TASK:
For each line of the data below, copy it if it holds the word "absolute".

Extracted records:

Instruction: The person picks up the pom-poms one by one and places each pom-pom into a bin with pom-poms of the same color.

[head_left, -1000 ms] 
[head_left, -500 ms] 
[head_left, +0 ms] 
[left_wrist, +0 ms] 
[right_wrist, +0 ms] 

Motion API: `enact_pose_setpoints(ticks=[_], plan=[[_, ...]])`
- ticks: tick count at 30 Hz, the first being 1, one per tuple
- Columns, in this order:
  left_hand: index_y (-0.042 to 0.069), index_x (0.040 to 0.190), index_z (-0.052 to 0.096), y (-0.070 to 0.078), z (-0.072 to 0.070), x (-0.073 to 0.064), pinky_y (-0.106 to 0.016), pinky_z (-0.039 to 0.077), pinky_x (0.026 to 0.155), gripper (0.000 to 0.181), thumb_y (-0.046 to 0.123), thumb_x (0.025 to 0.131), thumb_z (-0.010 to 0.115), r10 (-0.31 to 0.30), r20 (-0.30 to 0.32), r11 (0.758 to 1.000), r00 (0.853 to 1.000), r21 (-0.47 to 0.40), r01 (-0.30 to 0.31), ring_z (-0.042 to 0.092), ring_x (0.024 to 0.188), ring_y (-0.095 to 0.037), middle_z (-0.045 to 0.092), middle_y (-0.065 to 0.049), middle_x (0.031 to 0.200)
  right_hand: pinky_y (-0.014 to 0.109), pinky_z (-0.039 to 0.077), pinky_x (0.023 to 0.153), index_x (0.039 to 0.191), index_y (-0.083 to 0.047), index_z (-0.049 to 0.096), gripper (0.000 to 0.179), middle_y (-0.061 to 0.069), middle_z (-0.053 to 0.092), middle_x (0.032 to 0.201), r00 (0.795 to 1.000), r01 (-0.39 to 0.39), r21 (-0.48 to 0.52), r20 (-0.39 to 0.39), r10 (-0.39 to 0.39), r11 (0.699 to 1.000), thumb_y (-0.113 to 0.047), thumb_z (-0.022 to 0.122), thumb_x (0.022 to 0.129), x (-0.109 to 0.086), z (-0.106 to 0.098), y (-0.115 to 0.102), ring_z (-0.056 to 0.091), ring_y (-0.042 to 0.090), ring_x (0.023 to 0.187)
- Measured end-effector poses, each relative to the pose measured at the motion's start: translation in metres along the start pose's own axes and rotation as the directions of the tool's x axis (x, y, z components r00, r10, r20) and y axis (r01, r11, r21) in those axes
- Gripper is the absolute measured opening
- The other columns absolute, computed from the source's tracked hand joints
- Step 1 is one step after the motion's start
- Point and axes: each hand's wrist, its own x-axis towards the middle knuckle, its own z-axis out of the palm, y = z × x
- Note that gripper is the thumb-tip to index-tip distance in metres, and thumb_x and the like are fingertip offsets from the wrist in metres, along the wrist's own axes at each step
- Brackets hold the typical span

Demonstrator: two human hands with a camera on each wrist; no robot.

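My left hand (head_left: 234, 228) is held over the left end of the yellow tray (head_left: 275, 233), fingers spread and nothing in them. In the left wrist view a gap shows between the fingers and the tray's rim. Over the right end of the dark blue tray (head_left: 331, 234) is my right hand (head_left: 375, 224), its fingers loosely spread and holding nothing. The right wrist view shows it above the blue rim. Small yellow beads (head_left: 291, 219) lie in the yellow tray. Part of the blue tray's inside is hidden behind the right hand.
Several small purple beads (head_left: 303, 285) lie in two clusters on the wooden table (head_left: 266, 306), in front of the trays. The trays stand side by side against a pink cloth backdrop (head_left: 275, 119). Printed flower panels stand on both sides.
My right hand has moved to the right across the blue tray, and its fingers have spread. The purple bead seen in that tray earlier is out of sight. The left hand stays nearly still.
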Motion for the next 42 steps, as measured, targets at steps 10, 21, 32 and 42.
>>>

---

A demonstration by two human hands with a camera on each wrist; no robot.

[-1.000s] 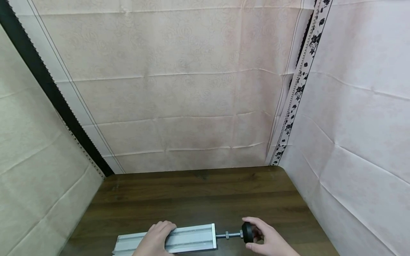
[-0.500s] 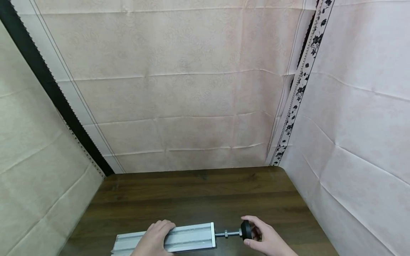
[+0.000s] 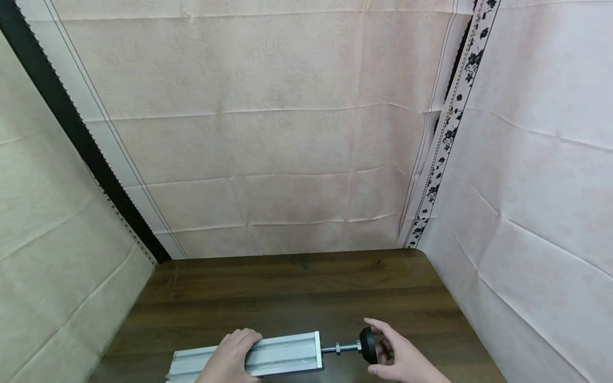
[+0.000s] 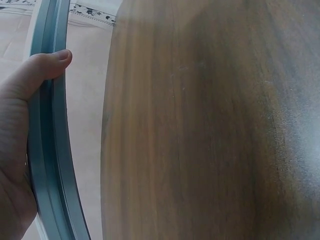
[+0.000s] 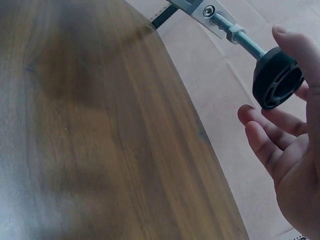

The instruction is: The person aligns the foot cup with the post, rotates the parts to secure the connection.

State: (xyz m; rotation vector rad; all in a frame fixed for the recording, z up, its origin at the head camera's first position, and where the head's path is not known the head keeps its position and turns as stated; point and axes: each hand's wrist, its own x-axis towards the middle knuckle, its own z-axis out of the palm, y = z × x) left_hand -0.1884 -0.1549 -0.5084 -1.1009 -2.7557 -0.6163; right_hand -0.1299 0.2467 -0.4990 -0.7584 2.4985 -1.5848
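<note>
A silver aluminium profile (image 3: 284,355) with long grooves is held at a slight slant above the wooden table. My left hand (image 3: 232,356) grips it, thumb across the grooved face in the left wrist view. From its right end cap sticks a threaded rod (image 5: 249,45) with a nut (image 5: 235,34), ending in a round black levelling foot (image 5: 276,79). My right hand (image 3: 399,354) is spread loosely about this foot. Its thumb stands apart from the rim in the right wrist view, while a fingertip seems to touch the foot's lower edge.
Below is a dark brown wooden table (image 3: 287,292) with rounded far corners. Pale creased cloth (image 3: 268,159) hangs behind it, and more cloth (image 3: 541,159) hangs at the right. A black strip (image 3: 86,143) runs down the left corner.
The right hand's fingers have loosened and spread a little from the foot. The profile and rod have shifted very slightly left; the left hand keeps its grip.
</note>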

EXERCISE RESULT:
- Gripper is the absolute measured opening
- The other columns absolute, computed from the source's tracked hand joints

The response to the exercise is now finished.